§ Assignment: For the data that follows, give the number of lines in which "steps" appears. Add nothing to it.

§ Input data:
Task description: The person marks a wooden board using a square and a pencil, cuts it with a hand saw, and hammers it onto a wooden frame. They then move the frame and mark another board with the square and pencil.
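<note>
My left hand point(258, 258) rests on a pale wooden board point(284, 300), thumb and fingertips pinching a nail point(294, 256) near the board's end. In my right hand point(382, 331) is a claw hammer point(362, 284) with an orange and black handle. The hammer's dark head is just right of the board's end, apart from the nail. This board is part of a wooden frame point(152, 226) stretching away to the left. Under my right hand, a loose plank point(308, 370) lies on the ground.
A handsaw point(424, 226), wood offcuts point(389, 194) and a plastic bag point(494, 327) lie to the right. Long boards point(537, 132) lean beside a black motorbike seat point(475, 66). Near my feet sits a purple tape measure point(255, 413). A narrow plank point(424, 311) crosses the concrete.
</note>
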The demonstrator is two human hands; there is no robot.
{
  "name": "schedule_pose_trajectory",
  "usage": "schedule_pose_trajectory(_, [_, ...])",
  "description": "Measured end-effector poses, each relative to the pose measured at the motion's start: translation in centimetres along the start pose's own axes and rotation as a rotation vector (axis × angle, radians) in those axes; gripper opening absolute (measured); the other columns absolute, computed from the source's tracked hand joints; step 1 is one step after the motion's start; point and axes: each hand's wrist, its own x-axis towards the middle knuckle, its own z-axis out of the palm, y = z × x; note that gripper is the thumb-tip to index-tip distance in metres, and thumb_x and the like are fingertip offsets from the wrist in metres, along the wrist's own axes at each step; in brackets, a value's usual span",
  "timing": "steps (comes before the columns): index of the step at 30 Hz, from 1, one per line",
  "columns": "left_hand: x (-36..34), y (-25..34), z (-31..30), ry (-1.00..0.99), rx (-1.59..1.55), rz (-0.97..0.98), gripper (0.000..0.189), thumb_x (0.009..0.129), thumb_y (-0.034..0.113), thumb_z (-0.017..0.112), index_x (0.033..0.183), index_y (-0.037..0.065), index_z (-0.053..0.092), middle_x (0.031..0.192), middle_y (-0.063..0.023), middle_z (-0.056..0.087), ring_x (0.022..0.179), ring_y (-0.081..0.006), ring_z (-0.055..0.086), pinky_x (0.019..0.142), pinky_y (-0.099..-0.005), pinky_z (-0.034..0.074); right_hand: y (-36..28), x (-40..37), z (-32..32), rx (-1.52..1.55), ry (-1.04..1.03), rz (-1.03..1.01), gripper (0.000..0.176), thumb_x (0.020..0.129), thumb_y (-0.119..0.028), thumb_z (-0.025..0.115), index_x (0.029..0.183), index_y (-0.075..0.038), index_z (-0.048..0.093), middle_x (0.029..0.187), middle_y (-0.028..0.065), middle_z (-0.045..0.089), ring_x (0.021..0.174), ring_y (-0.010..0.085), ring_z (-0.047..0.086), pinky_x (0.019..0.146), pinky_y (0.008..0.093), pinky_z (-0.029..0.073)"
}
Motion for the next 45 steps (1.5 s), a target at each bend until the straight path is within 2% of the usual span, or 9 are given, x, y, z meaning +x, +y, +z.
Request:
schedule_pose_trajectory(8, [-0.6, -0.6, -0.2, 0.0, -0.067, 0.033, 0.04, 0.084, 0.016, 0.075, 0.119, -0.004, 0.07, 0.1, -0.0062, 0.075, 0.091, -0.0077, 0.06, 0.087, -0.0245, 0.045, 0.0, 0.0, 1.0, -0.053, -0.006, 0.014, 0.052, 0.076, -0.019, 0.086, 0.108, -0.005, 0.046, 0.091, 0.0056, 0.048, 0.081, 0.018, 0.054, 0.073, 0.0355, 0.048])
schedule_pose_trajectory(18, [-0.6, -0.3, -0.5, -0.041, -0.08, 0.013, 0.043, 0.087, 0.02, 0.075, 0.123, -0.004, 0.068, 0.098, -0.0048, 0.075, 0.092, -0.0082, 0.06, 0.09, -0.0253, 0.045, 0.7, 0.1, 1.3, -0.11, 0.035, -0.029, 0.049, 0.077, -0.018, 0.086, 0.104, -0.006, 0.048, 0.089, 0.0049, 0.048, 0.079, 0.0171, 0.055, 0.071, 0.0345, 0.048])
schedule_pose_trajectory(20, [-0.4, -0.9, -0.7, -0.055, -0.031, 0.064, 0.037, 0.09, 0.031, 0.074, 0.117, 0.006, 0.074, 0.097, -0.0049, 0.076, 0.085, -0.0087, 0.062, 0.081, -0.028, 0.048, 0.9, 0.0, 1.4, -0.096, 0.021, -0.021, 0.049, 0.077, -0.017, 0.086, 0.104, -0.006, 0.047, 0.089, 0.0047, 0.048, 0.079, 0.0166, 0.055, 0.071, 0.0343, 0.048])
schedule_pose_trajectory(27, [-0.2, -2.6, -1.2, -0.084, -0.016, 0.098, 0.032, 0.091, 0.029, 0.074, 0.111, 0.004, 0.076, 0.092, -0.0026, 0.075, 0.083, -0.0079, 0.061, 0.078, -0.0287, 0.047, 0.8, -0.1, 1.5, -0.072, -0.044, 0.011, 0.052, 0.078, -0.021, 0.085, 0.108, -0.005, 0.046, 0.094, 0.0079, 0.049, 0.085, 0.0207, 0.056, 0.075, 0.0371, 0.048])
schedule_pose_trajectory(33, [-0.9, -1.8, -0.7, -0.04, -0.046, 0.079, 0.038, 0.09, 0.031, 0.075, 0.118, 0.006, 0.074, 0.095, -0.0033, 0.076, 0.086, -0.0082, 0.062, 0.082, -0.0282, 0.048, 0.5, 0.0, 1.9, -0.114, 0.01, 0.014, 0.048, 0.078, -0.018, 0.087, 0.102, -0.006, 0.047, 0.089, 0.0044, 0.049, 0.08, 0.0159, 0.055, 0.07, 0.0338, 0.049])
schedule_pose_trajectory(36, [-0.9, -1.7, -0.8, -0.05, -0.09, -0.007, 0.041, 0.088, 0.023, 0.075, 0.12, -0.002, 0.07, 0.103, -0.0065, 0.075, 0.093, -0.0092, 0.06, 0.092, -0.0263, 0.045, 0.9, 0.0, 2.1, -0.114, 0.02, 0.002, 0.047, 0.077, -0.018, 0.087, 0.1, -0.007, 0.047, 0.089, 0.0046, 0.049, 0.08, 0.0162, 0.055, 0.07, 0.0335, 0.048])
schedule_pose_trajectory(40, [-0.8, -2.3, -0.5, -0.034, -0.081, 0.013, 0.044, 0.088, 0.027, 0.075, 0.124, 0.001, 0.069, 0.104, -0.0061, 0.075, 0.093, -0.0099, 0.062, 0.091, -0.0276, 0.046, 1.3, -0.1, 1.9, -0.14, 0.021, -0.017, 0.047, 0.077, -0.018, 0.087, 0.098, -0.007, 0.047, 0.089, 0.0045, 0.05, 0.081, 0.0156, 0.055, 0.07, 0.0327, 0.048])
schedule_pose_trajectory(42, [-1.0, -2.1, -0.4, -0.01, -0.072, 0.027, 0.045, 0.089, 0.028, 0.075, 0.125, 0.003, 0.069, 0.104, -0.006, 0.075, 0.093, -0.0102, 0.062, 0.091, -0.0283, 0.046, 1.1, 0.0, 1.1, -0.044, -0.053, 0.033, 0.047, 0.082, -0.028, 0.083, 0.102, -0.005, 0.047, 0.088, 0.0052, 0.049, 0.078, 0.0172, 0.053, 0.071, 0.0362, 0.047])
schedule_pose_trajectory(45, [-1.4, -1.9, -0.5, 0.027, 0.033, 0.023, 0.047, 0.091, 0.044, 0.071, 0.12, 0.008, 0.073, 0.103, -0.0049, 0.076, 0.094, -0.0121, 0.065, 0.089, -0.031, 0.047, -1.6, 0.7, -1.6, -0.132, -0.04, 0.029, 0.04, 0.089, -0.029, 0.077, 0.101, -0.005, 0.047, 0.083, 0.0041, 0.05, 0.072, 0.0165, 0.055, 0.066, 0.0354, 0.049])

§ Response to this exercise: 2